Lorsqu'il fit jour, cette pauvre femme se rendit entendre la
messe dans l'église susdite; et, comme elle en sortait, elle rencontra celle qui
lui causait tant de peine. Dès qu'elle l'aperçut, elle se mit à l'injurier, la
traitant de sorcière, qui, par ses enchantements, était venue à bout
d'ensorceler la sainte Vierge elle-même. « Taisez-vous, lui cria-t-on alors; que
dîtes-vous là? — Et pourquoi me tairais-je? répondit-elle; ce que je dis, n'est
que trop vrai; cette nuit, la sainte Vierge m'est apparue; et, comme je lui
demandais justice, elle m'a répondu qu'elle ne pouvait me satisfaire, à cause
d'une prière que cette scélérate lui récite tous les jours ». Là-dessus, on
demanda de celle-ci quelle était la prière qu'elle récitait à la Mère de Dieu;
elle répondit que c'était l'Ave Maria.

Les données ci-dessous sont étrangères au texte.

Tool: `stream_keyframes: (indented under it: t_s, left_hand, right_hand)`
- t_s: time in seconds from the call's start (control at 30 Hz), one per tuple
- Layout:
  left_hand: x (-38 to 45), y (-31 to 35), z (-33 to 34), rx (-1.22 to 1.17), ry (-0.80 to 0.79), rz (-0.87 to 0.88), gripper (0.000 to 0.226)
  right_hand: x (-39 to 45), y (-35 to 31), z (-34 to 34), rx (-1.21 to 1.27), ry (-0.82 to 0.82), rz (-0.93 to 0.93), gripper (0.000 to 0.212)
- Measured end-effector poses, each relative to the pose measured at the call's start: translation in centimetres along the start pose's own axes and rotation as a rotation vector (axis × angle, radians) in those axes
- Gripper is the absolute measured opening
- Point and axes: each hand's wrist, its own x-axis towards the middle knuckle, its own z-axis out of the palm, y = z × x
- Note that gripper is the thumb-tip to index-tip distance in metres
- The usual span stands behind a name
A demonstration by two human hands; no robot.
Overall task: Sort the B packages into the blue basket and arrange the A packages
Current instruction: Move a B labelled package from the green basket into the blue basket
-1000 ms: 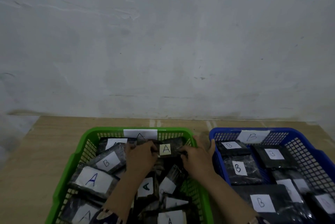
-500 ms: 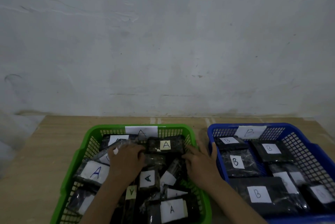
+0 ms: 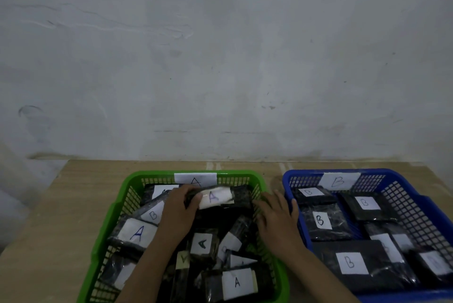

Mais, apprenant que la bienheureuse
Vierge, pour cette simple dévotion, usait envers elle d'une si grande
miséricorde, elle alla immédiatement se jeter aux pieds de son image; et là, en
présence de tout le monde, elle demanda pardon du scandale qu'elle avait causé,
et fit vœu de continence perpétuelle. De plus, s'étant revêtue d'un habit
religieux, et s'étant construit une petite cellule dans le voisinage de cette
église, elle s'y renferma, et persévéra dans les exercices de la pénitence
jusqu'à sa mort.
PRIÈRE
O Mère de miséricorde, puisque vous
êtes si compatissante, et que vous avez un si grand désir de nous faire du bien,
à nous, misérables pécheurs, et de nous accorder ce que nous vous demandons,
moi, le plus misérable de tous les hommes, je viens implorer votre bonté;
daignez m'exaucer. Que d'autres vous demandent tout ce qu'ils voudront, santé,
biens et avantages temporels; pour moi, ô Marie, je vous demande ce que
vous-même désirez trouver en moi, ce qui est le plus conforme et le plus
agréable à votre très saint coeur. Vous êtes si humble; obtenez-moi donc
l'humilité et l'amour des mépris. Vous avez été si patiente dans les peines de
cette vie; obtenez-moi la patience dans les contrariétés. Vous êtes si remplie
d'amour pour Dieu; obtenez-moi le don du saint et pur amour. Vous êtes toute
pleine de charité pour le prochain; obtenez-moi la charité envers tous, et
surtout envers ceux qui me sont opposés. Vous fûtes toujours unie à la volonté
de Dieu; obtenez-moi une entière conformité à toutes les dispositions de la
providence qui me concernent.
En un mot, vous êtes la plus sainte
de toutes les créature; ô Marie, rendez-moi saint. L'amour ne vous manque point,
vous pouvez et vous voulez me procurer tous les biens; la seule chose donc qui
puisse m'empêcher de recevoir vos grâces, c'est, ou ma négligence à vous
invoquer, ou mon peu de confiance en votre intercession; mais, ce deux
dispositions essentielles, la fidélité à vous invoquer et la confiance en vous,
c'est vous-même qui devez me les obtenir, et c'est à vous que je les demande,
c'est de vous que je les veux, d'est de vous que je les espère, et je les
attends de vous avec assurance, ô Marie, ma Mère, mon espérance, mon amour, ma
vie, mon refuge, mon secours et ma consolation! Amen.